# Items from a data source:
☆ ☆ ☆ ☆ ☆ ☆ ☆

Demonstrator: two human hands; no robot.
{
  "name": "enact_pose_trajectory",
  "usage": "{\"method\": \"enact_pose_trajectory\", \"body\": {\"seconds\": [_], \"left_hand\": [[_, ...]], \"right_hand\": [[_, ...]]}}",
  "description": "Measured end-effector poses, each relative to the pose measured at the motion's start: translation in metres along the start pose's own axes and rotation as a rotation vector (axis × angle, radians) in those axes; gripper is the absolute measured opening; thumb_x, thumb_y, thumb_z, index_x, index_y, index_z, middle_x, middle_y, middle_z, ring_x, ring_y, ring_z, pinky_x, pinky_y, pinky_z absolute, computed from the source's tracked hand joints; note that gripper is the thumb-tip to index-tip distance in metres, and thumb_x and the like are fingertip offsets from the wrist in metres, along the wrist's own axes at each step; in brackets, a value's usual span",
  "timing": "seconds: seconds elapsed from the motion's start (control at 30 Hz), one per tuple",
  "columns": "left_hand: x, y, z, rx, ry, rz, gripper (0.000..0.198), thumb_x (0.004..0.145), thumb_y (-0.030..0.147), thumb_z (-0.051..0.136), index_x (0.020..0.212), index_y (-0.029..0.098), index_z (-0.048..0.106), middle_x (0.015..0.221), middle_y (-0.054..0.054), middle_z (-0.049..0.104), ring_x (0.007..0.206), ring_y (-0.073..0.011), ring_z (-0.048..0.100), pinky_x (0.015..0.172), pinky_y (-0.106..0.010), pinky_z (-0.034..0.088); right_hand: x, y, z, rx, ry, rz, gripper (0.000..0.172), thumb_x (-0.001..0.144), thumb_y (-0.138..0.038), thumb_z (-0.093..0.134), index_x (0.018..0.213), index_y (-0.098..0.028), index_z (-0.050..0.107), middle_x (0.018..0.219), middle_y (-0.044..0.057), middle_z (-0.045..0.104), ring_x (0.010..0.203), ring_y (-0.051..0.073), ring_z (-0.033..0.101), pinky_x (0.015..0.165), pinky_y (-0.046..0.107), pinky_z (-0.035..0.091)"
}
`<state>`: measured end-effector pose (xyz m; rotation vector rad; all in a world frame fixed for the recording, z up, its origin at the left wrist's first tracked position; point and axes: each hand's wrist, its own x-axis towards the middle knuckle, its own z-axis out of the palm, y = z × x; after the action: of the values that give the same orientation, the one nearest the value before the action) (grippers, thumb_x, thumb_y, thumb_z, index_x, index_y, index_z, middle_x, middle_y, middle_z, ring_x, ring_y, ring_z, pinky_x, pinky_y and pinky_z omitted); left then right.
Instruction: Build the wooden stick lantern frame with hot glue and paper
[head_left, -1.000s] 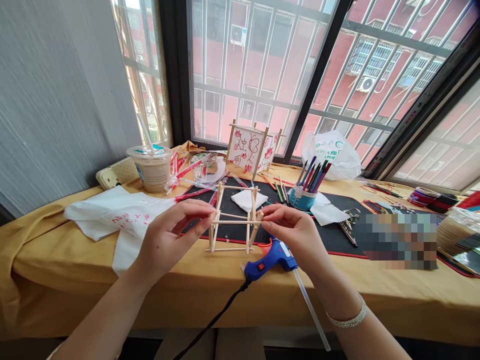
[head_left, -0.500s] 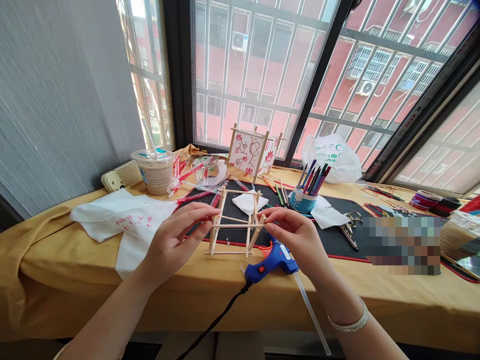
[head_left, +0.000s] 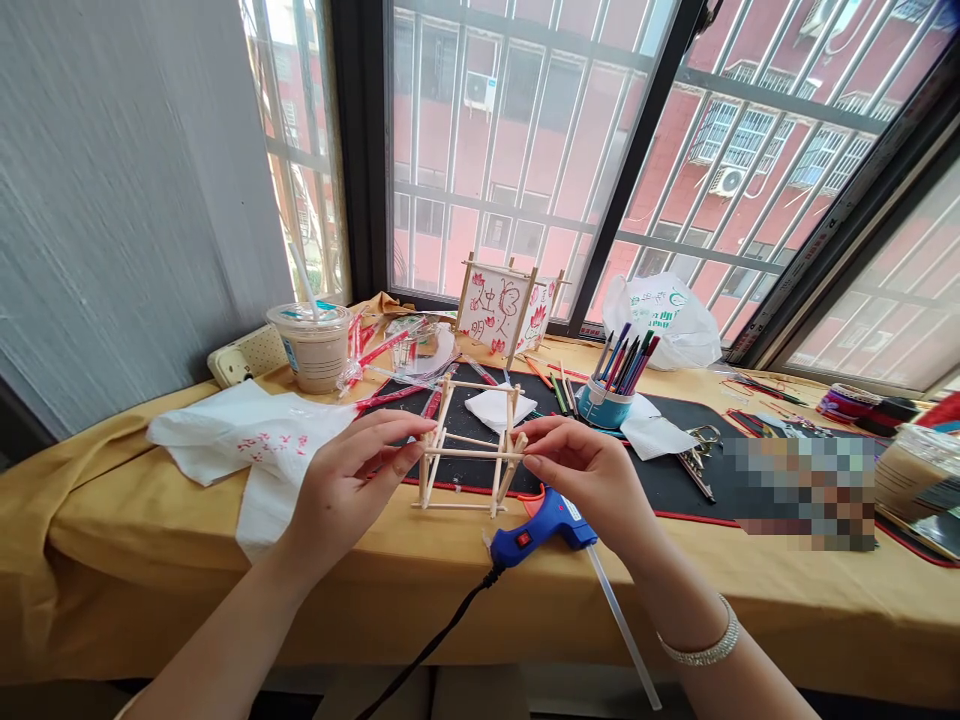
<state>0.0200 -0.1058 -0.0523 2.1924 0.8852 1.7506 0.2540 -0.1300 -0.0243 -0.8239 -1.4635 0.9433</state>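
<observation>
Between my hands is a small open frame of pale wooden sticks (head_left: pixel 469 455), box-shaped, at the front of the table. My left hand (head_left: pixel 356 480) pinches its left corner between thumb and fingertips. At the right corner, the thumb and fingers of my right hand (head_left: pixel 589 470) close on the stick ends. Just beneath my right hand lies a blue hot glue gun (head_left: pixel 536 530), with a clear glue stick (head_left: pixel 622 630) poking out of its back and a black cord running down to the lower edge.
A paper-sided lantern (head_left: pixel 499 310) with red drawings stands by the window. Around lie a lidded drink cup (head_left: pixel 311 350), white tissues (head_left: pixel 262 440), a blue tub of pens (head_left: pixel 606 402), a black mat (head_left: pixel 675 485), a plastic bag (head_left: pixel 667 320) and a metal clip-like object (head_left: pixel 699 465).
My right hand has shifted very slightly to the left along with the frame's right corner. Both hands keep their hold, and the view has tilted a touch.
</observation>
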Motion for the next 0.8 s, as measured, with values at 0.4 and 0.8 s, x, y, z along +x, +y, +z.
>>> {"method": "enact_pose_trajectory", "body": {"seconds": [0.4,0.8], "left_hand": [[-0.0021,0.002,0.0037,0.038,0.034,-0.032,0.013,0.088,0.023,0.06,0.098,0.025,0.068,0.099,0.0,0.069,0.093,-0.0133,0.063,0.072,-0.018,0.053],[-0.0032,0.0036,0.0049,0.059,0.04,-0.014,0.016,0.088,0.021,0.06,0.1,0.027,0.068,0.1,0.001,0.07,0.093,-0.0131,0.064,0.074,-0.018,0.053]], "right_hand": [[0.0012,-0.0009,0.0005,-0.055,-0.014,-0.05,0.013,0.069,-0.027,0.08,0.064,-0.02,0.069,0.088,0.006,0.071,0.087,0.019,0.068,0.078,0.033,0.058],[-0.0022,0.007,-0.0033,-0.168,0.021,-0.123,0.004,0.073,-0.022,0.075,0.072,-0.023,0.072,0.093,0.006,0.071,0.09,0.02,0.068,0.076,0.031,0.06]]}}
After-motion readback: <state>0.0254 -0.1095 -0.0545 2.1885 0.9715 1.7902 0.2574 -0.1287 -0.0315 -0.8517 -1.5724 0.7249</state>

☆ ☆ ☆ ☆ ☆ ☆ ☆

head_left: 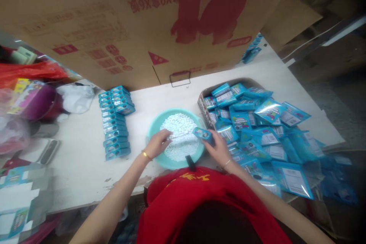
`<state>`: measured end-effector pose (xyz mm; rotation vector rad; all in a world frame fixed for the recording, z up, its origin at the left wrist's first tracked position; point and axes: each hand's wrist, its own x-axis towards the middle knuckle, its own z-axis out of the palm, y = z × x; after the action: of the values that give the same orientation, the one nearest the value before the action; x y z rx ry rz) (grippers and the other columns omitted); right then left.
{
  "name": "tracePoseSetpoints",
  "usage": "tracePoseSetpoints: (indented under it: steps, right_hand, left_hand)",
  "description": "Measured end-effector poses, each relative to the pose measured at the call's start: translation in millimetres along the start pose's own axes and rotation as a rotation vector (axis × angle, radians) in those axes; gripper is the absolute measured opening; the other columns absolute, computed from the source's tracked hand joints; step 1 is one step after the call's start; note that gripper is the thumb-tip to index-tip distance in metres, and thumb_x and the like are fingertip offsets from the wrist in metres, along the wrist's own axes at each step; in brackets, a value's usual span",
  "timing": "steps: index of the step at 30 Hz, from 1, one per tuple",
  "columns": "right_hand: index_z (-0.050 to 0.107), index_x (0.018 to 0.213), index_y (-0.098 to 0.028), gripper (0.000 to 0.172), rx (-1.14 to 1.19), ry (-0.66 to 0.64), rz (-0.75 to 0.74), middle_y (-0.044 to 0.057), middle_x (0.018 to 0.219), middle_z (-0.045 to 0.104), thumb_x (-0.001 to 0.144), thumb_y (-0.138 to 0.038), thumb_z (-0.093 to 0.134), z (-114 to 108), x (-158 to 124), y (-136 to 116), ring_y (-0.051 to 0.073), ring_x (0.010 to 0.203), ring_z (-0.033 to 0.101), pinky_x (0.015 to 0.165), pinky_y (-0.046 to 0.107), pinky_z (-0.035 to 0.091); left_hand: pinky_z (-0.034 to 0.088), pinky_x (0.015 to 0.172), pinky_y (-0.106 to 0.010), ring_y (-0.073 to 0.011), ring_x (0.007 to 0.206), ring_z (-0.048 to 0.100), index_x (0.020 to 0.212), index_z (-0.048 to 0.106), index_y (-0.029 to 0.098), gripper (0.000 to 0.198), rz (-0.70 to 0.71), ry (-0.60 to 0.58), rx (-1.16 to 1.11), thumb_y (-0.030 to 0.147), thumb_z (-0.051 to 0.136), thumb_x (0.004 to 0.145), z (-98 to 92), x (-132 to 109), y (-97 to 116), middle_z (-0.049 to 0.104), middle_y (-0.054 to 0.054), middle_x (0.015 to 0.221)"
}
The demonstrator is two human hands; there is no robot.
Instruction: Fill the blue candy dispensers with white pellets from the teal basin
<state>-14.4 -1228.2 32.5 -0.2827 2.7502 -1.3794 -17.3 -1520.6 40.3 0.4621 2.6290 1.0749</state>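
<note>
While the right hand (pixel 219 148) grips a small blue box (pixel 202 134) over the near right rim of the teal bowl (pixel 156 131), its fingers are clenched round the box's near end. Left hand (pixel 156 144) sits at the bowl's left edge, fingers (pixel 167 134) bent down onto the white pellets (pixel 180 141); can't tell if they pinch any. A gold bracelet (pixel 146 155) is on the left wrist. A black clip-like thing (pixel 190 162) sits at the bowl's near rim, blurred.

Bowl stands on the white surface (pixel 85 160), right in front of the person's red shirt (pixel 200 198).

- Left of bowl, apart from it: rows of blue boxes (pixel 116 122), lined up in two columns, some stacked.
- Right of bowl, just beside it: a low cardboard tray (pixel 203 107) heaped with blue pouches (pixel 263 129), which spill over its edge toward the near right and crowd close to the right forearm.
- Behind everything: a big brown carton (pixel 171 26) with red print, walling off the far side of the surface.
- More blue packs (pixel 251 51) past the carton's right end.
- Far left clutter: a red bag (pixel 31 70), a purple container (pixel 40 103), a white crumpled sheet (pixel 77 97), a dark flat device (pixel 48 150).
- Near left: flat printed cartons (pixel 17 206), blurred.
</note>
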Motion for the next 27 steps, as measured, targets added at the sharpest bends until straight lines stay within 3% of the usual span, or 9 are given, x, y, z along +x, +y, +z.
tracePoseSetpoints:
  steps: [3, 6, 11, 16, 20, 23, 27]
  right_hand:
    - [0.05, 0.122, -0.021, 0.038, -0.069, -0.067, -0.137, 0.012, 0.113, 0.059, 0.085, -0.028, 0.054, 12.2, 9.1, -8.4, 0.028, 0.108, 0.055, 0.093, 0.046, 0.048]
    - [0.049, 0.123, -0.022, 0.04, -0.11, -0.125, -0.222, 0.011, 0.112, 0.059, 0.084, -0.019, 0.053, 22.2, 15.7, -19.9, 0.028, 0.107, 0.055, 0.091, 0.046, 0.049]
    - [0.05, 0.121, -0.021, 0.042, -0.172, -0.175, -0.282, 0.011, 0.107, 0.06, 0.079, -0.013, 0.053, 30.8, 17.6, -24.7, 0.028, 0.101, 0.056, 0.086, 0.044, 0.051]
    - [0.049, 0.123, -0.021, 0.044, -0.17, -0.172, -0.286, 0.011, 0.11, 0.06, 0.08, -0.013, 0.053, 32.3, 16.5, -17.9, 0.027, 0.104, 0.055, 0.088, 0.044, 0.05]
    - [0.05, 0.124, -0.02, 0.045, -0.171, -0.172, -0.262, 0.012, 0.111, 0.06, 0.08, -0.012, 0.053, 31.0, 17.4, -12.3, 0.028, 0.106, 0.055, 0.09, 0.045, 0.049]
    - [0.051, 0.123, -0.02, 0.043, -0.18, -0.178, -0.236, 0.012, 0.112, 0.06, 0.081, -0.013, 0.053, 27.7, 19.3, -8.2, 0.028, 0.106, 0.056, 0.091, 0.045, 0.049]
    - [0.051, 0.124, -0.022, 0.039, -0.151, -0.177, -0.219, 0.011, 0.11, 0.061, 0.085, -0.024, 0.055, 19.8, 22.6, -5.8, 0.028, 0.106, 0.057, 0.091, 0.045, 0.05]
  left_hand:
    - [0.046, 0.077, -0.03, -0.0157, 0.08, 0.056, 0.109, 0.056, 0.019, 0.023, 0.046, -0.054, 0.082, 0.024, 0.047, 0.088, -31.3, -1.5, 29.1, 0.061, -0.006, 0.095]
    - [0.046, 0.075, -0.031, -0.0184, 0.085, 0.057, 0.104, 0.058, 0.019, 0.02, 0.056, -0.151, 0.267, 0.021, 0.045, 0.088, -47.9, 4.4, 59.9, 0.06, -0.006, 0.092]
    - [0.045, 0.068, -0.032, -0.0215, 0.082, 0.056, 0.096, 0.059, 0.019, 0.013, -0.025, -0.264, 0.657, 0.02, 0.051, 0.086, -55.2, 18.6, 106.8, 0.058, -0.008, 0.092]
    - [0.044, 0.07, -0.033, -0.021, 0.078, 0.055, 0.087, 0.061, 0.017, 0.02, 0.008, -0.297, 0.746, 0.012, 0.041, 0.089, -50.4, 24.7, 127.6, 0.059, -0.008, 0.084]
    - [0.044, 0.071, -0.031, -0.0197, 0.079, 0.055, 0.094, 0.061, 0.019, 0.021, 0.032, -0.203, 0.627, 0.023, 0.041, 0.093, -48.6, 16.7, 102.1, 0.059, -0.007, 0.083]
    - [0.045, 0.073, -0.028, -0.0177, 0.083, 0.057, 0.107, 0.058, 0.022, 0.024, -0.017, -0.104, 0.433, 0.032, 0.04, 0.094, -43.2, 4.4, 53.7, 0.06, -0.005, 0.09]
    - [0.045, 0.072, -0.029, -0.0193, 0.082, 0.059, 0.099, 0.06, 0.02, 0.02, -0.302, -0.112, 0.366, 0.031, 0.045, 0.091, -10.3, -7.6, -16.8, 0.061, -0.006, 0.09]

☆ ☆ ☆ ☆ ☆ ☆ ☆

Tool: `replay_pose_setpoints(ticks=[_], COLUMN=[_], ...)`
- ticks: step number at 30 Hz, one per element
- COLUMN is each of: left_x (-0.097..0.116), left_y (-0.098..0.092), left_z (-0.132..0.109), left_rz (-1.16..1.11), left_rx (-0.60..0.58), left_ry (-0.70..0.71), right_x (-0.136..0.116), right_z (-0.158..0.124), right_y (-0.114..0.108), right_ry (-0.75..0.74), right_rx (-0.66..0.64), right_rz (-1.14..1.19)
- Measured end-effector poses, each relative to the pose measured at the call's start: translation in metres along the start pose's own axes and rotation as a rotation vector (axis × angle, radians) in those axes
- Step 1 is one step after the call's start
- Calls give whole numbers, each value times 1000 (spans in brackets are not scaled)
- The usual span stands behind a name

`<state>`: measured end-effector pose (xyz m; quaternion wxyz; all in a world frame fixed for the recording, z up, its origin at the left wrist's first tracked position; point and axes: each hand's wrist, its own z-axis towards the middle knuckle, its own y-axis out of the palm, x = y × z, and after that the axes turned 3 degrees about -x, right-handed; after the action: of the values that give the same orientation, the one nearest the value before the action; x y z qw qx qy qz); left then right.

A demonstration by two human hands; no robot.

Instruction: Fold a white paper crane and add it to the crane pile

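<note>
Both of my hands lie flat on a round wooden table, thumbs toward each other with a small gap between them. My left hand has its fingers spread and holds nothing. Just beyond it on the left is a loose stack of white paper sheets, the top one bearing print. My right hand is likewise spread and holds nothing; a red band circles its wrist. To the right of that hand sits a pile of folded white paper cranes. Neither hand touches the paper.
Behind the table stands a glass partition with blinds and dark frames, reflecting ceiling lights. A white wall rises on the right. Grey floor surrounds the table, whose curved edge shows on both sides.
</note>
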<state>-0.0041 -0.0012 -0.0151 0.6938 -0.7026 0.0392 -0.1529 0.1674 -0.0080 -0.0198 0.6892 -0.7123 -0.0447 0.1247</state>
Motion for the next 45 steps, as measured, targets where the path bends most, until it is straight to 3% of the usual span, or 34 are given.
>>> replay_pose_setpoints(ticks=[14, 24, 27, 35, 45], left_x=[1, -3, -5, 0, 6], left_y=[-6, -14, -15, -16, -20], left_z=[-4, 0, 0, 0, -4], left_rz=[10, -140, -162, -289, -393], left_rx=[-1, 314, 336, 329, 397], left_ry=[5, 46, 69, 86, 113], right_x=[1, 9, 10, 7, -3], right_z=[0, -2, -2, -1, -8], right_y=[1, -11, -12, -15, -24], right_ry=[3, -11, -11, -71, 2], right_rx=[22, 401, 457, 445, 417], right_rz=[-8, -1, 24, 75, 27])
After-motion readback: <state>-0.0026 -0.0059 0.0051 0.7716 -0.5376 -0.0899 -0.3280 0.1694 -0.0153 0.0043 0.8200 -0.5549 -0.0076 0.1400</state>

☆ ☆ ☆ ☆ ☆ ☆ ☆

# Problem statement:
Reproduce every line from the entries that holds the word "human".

# Result:
Demonstrator: two human hands; no robot.
The demonstrator is two human hands; there is no robot.
A demonstration by two human hands; no robot.

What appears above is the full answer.